However, you come along about nine o'clock.  There's some buckshee
rum.  There'll be a rum ration in any case at nine o'clock, so
perhaps you had better come a bit later."

"I rather wanted to see you alone, sir.  I don't like butting in,
where there are a lot of sergeant-majors.  They probably won't
like it either, and to tell you the truth I don't much care about
leaving Corporal Tozer sitting in the tent.  After all I shall have
to tell him where I'm going."

"Oh, that's all rot.  I'll make it right with the sergeant-majors,
after all I'm running this show, and I don't see why I shouldn't
please myself once in a bloody while.  You weren't so particular
at Tregelly, when you pinched a sergeant's greatcoat and came into
the sergeant's mess of the fifth-sixth with us that Sunday.
Where's the difference?  Bring Tozer along with you, he's in orders
for an extra stripe, and we can make the excuse that he has only
come along to wet it.  Sergeant Robinson is to be company-sergeant-
major.  Poor Glasspool was pretty badly damaged, I hear.  Tell
Sergeant Tozer I told you to bring him."

"You tell him, sir, and tell him to bring me.  It will look much
better that way; and he's an awfully decent chap.  I don't want a
commission.  But I wanted to give you a tip on the quiet.  I don't
know yet whether it is worth bothering about, but has that old
colour-sergeant in the orderly-room got any grudge against you?'

"My good bloody man, every incompetent ass in the battalion has
got a grudge against me.  What's his trouble?"

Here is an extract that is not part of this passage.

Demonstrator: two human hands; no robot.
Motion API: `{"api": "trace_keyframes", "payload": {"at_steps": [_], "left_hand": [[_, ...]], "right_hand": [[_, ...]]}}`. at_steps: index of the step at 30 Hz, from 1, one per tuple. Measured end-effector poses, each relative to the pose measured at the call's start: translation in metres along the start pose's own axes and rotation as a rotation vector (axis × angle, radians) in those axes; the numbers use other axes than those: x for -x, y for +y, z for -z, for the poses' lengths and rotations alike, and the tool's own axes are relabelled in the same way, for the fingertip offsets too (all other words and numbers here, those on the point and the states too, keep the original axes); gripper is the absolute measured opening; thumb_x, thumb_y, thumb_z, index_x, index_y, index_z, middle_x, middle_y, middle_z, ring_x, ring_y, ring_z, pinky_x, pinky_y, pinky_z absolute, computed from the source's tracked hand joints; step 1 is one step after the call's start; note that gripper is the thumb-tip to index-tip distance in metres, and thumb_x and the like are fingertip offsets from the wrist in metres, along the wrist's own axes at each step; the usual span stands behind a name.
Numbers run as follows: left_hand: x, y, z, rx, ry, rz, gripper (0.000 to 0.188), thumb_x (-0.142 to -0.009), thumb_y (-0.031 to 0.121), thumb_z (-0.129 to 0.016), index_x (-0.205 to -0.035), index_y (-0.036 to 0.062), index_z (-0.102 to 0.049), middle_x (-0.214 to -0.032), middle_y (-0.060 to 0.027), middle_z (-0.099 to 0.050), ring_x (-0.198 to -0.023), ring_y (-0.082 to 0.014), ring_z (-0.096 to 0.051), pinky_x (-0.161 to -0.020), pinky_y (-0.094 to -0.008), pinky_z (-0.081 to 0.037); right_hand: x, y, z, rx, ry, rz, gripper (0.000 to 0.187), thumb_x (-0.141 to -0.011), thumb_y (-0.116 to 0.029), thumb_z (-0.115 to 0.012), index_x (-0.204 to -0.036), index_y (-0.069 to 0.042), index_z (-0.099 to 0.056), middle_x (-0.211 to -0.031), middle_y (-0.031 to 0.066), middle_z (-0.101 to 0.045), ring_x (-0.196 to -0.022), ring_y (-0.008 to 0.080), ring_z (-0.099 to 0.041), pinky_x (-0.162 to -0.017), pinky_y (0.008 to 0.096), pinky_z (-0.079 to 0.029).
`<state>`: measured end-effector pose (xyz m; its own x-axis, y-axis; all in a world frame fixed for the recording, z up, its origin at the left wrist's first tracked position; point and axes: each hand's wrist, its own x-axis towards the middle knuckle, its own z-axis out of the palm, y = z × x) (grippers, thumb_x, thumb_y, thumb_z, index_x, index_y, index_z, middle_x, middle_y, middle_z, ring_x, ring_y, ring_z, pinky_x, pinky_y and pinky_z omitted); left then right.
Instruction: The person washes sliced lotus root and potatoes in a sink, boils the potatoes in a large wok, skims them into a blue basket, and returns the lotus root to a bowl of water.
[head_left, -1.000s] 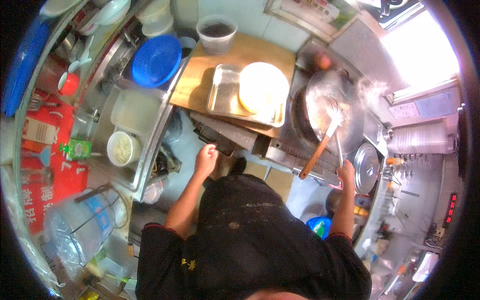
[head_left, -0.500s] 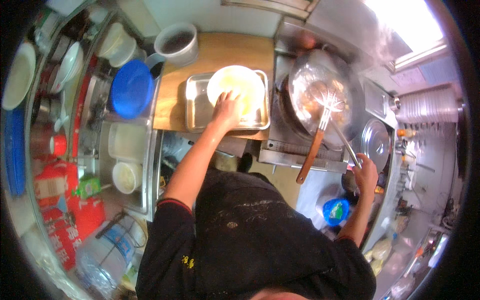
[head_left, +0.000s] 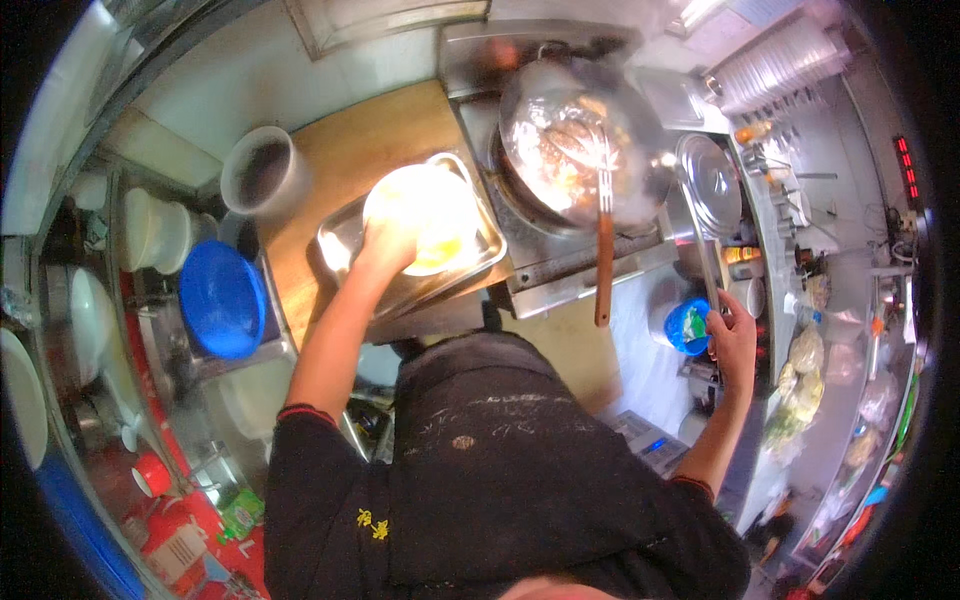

"Oh. I don't know enough to say; I have just put one or two
things together.  Probably I hear a good many things you don't;
but if he hasn't any motive, then it is not worthwhile giving a
thought to the matter."

"You leave the motive to me.  What's the game?"

"Well, they say that with the colonel and the adjutant both gone,
and with the Major not entirely pleased with Captain Malet as
adjutant, he may be able to find or make an opportunity.  If I
were in your place..."

"Well, I don't mind hearing your advice, even if I shouldn't take
it."

"Don't anticipate him, and don't try to get in first.  Let the
orderly-room do its own work, instead of trying to run the whole
show yourself.  And if you must quarrel with him quarrel on a point
of your own choosing, not on one of his.  He's pretty cunning, and
he has got you weighed up."

"So have you, apparently.  I thought the bugger was being a little
more oily than usual.  Anyway, thanks for the tip.  I shall tell
Sergeant Tozer to bring you along with him."

He walked off, and Bourne went back to Shem and Martlow.  Several
of the company-sergeant-majors and quartermaster-sergeants were
with the regimental when Sergeant Tozer, whose new rank sat a
little stiffly on him as yet, came up on some routine duty;
and the regimental used the opportunity to make them consenting
parties to his invitation.

"I'm damned glad your promotion has gone through, sergeant.
Come along to us after the rum issue tonight and wet the stripe
for luck.  Bring Bourne with you, if you like.  None of you fellows
mind if Sergeant Tozer brings Bourne along, do you?  He's quite a
decent chap.  Plays the game you know, so it won't matter for once
in a way.  That's all right, then; bring him along, sergeant.
Bourne and I became rather pally at Tregelly; of course at a
musketry camp you all muck in together more or less.  I was his
instructor, and when he came out here and found I was regimental,
you might have thought he'd never seen me before in his life.
You may tell him privately, if you like, sergeant, that Captain
Malet wants him to go for a commission.  Said he was a damned
useful man."

A little to his surprise, Sergeant-Major Robinson indirectly
supported him.

"I was goin' to ask you about Bourne, major," he said.  "Thought
there might be a chance to shift 'im into the signals section,
where 'e'd find things a bit easier.  'E's pretty well
buggered-up, an' it's not as though 'e were a slacker.  'Owever,
if 'e's goin' for a commission..."

"That's just the bloody difficulty,' said the regimental.  "I'd
bet a level dollar that, when the captain asks him, Bourne will
say he would rather stay as he is.  Of course if he did, one could
shove him into sigs whether he liked it or not; that's if we don't
get enough trained signallers in the new drafts.  You can't put an
untrained man in, if there are trained men waiting.  After all, we
don't get much chance of training men ourselves."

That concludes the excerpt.